--- INSTRUCTIONS FOR THE TASK ---
Which of the lines below include "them"? Each one should be copied out.

Records from a collection:
:::::

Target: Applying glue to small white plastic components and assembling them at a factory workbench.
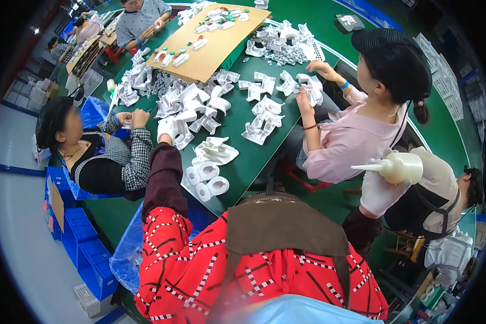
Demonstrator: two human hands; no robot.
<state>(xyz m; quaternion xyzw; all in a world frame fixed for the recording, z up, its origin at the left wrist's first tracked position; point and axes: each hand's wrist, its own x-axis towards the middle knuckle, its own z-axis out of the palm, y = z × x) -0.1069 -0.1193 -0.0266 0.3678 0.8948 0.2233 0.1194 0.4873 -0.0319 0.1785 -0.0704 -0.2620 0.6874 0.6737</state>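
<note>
My right hand [382, 193], in a white glove, is wrapped round a squeeze bottle [404, 168] with a long thin nozzle and cloudy yellowish contents. It is held out at the right, away from the table, the nozzle pointing left. My left hand [168, 128], also gloved in white, reaches to the near left edge of a heap of white plastic parts [191, 102]. Its fingers blend in with the white pieces, so their grip is unclear. Closer to me lie a crumpled whitish cloth glove [216, 151] and several white pieces with round openings [206, 180].
A cardboard sheet [210, 38] carrying small assembled parts rests across the green table [235, 175]. People in a checked sleeve [137, 162] and a pink shirt [345, 137] work at either side. Blue bins [86, 248] stand at the left.
</note>
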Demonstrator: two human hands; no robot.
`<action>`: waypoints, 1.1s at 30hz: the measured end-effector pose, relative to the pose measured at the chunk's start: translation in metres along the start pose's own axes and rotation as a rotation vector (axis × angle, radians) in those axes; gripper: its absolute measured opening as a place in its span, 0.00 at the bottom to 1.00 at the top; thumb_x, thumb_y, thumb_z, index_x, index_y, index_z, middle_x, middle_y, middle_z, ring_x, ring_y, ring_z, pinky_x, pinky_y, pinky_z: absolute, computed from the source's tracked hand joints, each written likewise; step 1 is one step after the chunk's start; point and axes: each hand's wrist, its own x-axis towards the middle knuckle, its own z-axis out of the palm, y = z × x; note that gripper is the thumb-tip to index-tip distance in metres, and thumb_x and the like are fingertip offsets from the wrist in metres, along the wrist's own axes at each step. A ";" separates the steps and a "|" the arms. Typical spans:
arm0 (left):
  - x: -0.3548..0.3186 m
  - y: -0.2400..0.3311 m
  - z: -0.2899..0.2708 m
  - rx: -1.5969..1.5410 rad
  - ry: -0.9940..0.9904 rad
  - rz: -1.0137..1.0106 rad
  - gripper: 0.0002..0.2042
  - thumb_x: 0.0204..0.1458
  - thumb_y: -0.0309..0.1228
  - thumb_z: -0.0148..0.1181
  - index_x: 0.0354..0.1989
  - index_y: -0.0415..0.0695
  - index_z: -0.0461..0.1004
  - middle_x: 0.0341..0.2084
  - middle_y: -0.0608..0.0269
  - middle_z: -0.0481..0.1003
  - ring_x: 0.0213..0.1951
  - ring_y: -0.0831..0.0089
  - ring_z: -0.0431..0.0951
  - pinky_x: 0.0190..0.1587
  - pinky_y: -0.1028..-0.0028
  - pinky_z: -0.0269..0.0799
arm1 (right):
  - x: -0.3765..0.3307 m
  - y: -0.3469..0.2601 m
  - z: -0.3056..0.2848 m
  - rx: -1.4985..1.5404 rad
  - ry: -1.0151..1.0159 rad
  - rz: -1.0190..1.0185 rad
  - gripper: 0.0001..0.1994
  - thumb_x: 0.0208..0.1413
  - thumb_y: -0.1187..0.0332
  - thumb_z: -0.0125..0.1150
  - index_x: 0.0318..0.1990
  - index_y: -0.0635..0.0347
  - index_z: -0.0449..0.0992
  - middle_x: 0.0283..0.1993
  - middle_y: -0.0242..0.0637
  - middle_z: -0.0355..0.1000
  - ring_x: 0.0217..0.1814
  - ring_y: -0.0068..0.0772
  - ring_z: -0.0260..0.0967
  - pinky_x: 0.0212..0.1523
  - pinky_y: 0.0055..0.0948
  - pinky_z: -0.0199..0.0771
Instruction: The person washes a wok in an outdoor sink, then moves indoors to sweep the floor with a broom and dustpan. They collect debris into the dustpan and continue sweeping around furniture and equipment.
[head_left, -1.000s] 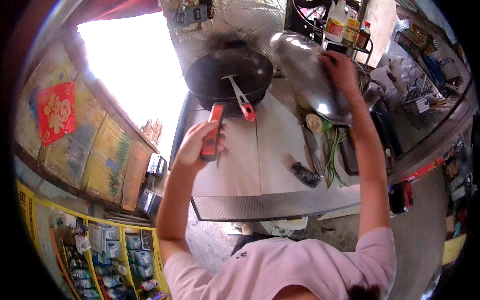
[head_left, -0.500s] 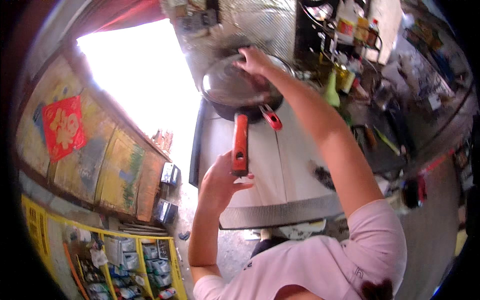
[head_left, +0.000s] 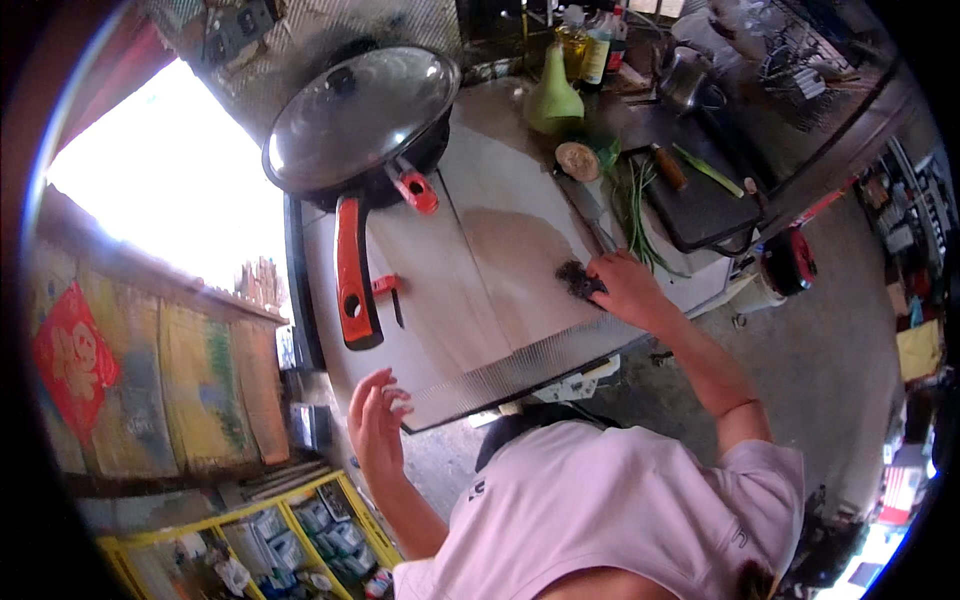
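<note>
My right hand is at the near right of the pale counter, its fingers closed around a dark, fuzzy clump like a scouring pad. Just beyond those fingers lies a knife, blade pointing away. My left hand hovers off the near left counter edge, empty, fingers loosely bent and apart. Ahead of it sits a wok with a shiny domed lid; its orange-red handle points toward me. A smaller red handle juts out beside it. A small red-and-black tool lies near the long handle.
Scallions lie beside a dark board that holds a brown-handled tool and a green stalk. Behind are a cut round piece, a green gourd and bottles. A yellow rack stands at lower left.
My right hand has left the wok lid and come down to the dark clump. My left hand has dropped back from beside the wok handle. The view has shifted to the right.
</note>
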 end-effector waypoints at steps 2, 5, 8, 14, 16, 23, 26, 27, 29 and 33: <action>0.005 0.007 0.000 0.032 -0.036 -0.019 0.14 0.55 0.30 0.52 0.45 0.34 0.69 0.38 0.56 0.71 0.32 0.73 0.75 0.29 0.78 0.75 | 0.018 -0.010 0.000 0.059 -0.025 0.003 0.12 0.40 0.68 0.62 0.34 0.60 0.74 0.33 0.43 0.71 0.40 0.46 0.67 0.43 0.39 0.66; -0.001 0.018 0.001 0.168 -0.017 0.020 0.12 0.55 0.30 0.52 0.44 0.35 0.70 0.38 0.57 0.72 0.33 0.74 0.75 0.30 0.78 0.74 | 0.077 -0.024 -0.002 0.085 0.023 0.028 0.09 0.42 0.68 0.60 0.33 0.59 0.74 0.34 0.44 0.71 0.40 0.47 0.68 0.43 0.39 0.67; -0.015 0.019 -0.010 0.266 0.047 0.086 0.11 0.55 0.28 0.52 0.43 0.36 0.71 0.38 0.58 0.72 0.33 0.75 0.75 0.31 0.79 0.74 | 0.158 -0.026 -0.002 0.028 0.171 0.058 0.11 0.45 0.63 0.57 0.35 0.56 0.76 0.34 0.43 0.74 0.38 0.45 0.72 0.40 0.39 0.70; -0.054 -0.008 -0.060 0.244 0.179 0.111 0.05 0.51 0.24 0.56 0.35 0.37 0.74 0.36 0.62 0.70 0.33 0.77 0.75 0.32 0.79 0.74 | 0.282 0.075 0.041 -0.254 0.156 0.046 0.18 0.52 0.59 0.50 0.51 0.51 0.69 0.44 0.48 0.72 0.48 0.53 0.68 0.45 0.43 0.68; -0.072 -0.010 -0.078 0.229 0.262 0.130 0.05 0.50 0.23 0.57 0.34 0.37 0.74 0.35 0.63 0.69 0.33 0.77 0.75 0.32 0.79 0.74 | 0.308 0.146 0.057 -0.384 0.204 -0.229 0.21 0.54 0.59 0.51 0.55 0.51 0.66 0.47 0.46 0.71 0.50 0.50 0.68 0.48 0.42 0.67; -0.209 -0.027 -0.154 0.326 0.924 0.286 0.05 0.51 0.25 0.57 0.34 0.38 0.74 0.37 0.64 0.70 0.35 0.79 0.73 0.33 0.79 0.73 | 0.201 0.083 -0.007 0.342 0.416 -0.066 0.20 0.56 0.59 0.51 0.52 0.61 0.71 0.53 0.41 0.69 0.52 0.36 0.67 0.49 0.32 0.67; -0.278 -0.042 -0.149 0.331 1.232 0.238 0.05 0.52 0.27 0.55 0.35 0.39 0.73 0.37 0.65 0.70 0.37 0.78 0.72 0.34 0.78 0.74 | 0.100 -0.010 -0.005 0.366 0.682 -0.102 0.19 0.57 0.61 0.53 0.51 0.63 0.71 0.51 0.38 0.69 0.52 0.32 0.66 0.50 0.29 0.66; -0.299 -0.052 -0.146 0.320 1.297 0.200 0.06 0.53 0.27 0.55 0.36 0.39 0.73 0.37 0.65 0.70 0.37 0.78 0.72 0.35 0.78 0.74 | 0.080 -0.022 0.006 0.350 0.767 -0.197 0.18 0.57 0.61 0.54 0.50 0.64 0.72 0.50 0.37 0.69 0.50 0.30 0.66 0.50 0.29 0.66; -0.336 -0.063 -0.142 0.311 1.377 0.111 0.07 0.54 0.28 0.53 0.37 0.39 0.73 0.37 0.65 0.70 0.38 0.78 0.72 0.35 0.77 0.74 | 0.040 -0.071 0.033 0.639 0.798 -0.086 0.17 0.56 0.62 0.54 0.48 0.63 0.72 0.45 0.36 0.71 0.46 0.28 0.67 0.49 0.28 0.65; -0.364 -0.063 -0.168 0.319 1.423 0.118 0.07 0.55 0.28 0.52 0.38 0.41 0.72 0.36 0.67 0.72 0.38 0.80 0.71 0.36 0.79 0.73 | -0.007 -0.203 0.096 1.019 0.538 -0.308 0.06 0.58 0.70 0.50 0.32 0.62 0.71 0.42 0.37 0.70 0.48 0.32 0.66 0.50 0.31 0.65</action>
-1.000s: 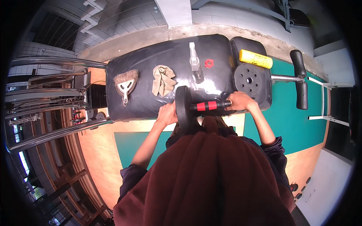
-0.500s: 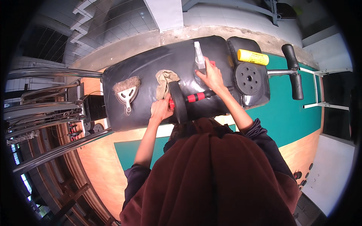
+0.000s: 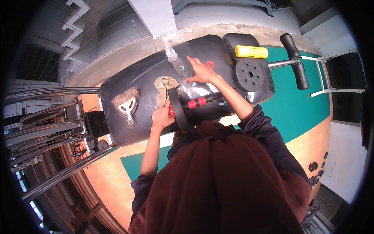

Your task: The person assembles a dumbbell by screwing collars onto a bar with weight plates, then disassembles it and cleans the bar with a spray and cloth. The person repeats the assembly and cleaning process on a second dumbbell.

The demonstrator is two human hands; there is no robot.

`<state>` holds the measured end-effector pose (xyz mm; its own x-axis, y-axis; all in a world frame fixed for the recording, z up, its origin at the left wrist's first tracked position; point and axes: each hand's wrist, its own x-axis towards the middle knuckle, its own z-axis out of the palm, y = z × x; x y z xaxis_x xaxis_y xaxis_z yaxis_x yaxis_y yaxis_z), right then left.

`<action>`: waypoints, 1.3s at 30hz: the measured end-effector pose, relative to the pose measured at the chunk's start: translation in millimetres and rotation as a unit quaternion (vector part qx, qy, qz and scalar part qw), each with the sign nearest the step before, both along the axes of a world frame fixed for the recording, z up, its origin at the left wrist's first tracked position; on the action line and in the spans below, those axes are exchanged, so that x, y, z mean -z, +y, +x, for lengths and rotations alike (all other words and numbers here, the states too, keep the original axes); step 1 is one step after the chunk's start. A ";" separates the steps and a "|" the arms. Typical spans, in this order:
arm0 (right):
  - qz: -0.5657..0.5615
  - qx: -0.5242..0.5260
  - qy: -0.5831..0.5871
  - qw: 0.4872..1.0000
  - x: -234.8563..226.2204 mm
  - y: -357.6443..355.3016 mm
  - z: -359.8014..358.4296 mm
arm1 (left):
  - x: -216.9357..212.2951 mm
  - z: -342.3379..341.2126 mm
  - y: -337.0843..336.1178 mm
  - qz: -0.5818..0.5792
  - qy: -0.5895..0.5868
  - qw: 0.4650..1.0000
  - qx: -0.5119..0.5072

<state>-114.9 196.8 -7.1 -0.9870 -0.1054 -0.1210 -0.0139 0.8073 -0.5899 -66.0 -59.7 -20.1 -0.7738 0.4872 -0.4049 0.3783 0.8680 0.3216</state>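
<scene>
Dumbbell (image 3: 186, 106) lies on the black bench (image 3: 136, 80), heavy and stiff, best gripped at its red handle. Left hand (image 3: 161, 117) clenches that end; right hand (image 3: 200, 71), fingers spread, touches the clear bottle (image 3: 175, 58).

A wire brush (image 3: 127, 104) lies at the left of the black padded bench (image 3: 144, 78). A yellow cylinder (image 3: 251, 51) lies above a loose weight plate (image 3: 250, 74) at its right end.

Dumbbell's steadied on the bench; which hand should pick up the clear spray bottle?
Right, probably. The right hand lies open on the bench pad, right beside the clear bottle. The left hand is occupied, gripping the dumbbell by its plate.
</scene>
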 end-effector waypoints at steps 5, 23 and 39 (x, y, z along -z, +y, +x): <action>0.168 0.229 -0.135 0.949 13.5 121.6 66.1 | 4.0 -2.1 -1.7 -0.005 -0.007 1.000 0.014; -0.381 0.393 -0.058 0.835 -1.5 178.5 162.9 | 15.1 -4.8 -16.4 0.011 0.000 1.000 0.027; -0.385 0.382 -0.094 0.835 -10.4 131.2 162.4 | 19.8 0.2 -16.1 0.054 -0.013 0.998 0.000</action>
<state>47.4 328.0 3.3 -0.7731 0.4281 -0.4681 0.4830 -0.0812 -0.8718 -65.8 -75.8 -40.0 -0.7638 0.5294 -0.3692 0.3689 0.8275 0.4233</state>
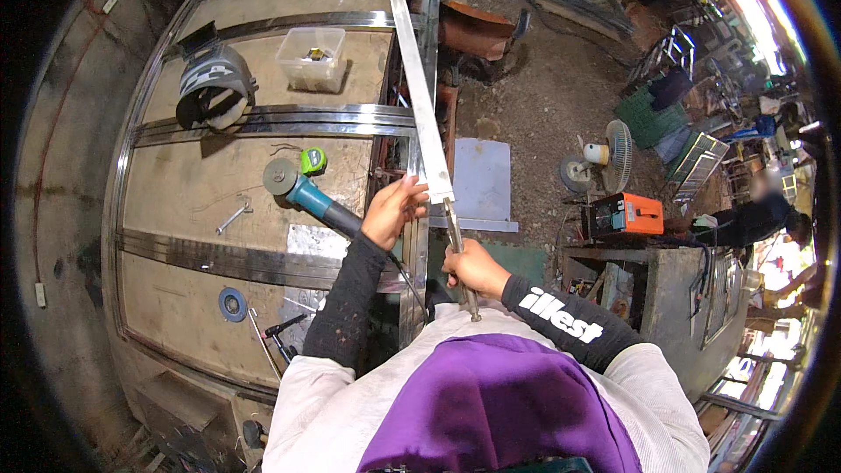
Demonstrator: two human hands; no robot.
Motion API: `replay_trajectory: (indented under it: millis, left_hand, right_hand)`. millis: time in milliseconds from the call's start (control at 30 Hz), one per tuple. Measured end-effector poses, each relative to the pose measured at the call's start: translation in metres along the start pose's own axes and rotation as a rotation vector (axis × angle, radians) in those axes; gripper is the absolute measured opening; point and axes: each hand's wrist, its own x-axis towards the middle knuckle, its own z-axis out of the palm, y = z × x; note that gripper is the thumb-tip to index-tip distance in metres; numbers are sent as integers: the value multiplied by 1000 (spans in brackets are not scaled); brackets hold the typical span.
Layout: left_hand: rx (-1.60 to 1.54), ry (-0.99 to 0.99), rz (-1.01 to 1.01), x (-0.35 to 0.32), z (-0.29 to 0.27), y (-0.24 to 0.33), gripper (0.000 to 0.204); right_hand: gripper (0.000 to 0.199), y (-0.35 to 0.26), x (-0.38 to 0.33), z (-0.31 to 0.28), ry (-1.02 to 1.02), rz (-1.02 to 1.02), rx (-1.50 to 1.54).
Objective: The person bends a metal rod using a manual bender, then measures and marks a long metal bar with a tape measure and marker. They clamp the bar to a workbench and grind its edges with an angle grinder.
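A long, pale metal bar (416, 79) runs from the far edge of the workbench toward me, along the right side of a shiny metal frame (342, 123). My left hand (396, 212) is at the bar's near end, fingers stretched out beside its left edge; whether they touch it I cannot tell. My right hand (477, 269) is closed around a long, slim metal hand tool (455, 232), whose exact kind is unclear. The tool's far tip meets or lies just under the bar's end. Its rounded near end points at my shirt.
On the bench lie an angle grinder (317, 201), green tape measure (313, 159), wrench (233, 218), grinding disc (233, 304), welding helmet (215, 92) and clear plastic box (313, 60). Rightward stand a fan (618, 156), an orange machine (626, 214) and a grey cabinet (683, 298). Another person (760, 219) is at far right.
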Motion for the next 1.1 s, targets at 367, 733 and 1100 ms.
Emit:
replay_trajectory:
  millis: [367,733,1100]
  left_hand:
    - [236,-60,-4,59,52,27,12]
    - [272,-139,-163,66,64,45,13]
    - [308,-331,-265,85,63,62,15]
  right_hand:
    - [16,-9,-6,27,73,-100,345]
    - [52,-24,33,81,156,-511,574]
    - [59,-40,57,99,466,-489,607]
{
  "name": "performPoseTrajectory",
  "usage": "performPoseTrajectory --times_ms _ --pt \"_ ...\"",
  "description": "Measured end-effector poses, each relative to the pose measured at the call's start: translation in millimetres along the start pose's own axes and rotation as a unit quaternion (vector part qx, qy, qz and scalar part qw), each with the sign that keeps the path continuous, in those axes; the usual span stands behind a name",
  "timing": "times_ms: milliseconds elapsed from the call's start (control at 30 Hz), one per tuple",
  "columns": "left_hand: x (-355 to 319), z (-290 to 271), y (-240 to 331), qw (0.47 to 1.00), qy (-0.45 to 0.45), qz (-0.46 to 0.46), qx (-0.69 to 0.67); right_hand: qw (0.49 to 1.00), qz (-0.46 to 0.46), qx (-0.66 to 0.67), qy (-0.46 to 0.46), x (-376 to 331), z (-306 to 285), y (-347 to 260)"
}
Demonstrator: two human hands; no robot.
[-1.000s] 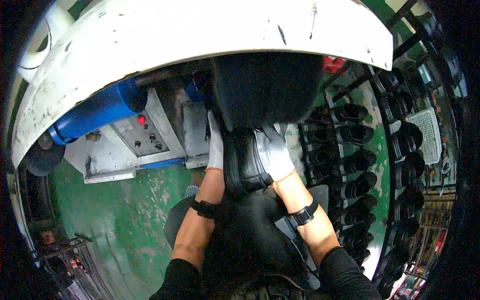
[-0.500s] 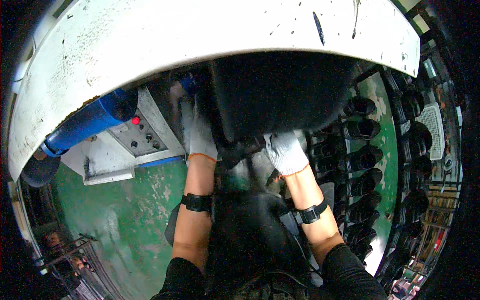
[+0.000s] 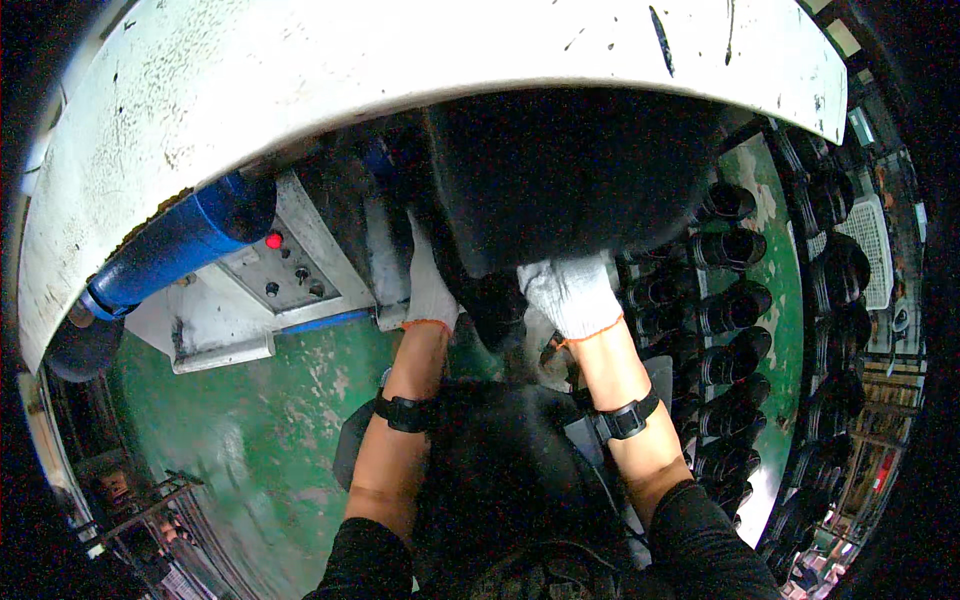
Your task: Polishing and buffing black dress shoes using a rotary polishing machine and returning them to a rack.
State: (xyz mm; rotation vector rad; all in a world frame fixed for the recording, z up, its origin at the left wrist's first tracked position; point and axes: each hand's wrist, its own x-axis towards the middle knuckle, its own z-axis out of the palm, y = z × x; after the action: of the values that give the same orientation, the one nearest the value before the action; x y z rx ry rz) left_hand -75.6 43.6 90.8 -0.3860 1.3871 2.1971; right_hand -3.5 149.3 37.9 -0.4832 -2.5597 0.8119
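My left hand (image 3: 430, 288), in a white knit glove with an orange cuff edge, reaches up beneath a white machine hood (image 3: 420, 60). Its fingers are lost in shadow. On the right, my right hand (image 3: 572, 298) wears a matching glove and looks closed, its fingertips out of sight. It lies just under the lower edge of a broad black, blurred drum-like part (image 3: 570, 180). Between the two hands is a dark object (image 3: 492, 315), too dim to identify; the right hand seems to grip it.
At left are a blue pipe (image 3: 180, 250) and a grey control panel (image 3: 290, 275) with a red button (image 3: 274, 241). To the right, several black shoes (image 3: 735, 305) stand on racks near a white perforated basket (image 3: 875, 250). The floor (image 3: 240, 430) is worn green.
My left hand has shifted right, closer to the right hand. My right hand has turned slightly and moved a little left. The view has shifted a little.
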Motion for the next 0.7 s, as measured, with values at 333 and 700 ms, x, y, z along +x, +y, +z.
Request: performPoseTrajectory --times_ms 333,700 --pt "49 -45 -31 0.993 -0.086 -0.036 -0.069 0.91 0.089 -0.224 -0.337 8 -14 45" --pt "47 -76 -77 0.845 -0.369 -0.238 -0.307 0.93 0.077 0.348 -0.09 9 -33 23"
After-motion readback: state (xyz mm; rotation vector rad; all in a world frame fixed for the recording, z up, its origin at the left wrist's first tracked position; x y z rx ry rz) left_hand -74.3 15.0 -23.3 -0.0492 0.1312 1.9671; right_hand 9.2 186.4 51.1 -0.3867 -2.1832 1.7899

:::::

--- EXERCISE OUTPUT ---
Target: Applying glue to small white plastic components and assembling them at a factory workbench.
Your task: Polishing and buffing black dress shoes using a rotary polishing machine and returning them to a rack.

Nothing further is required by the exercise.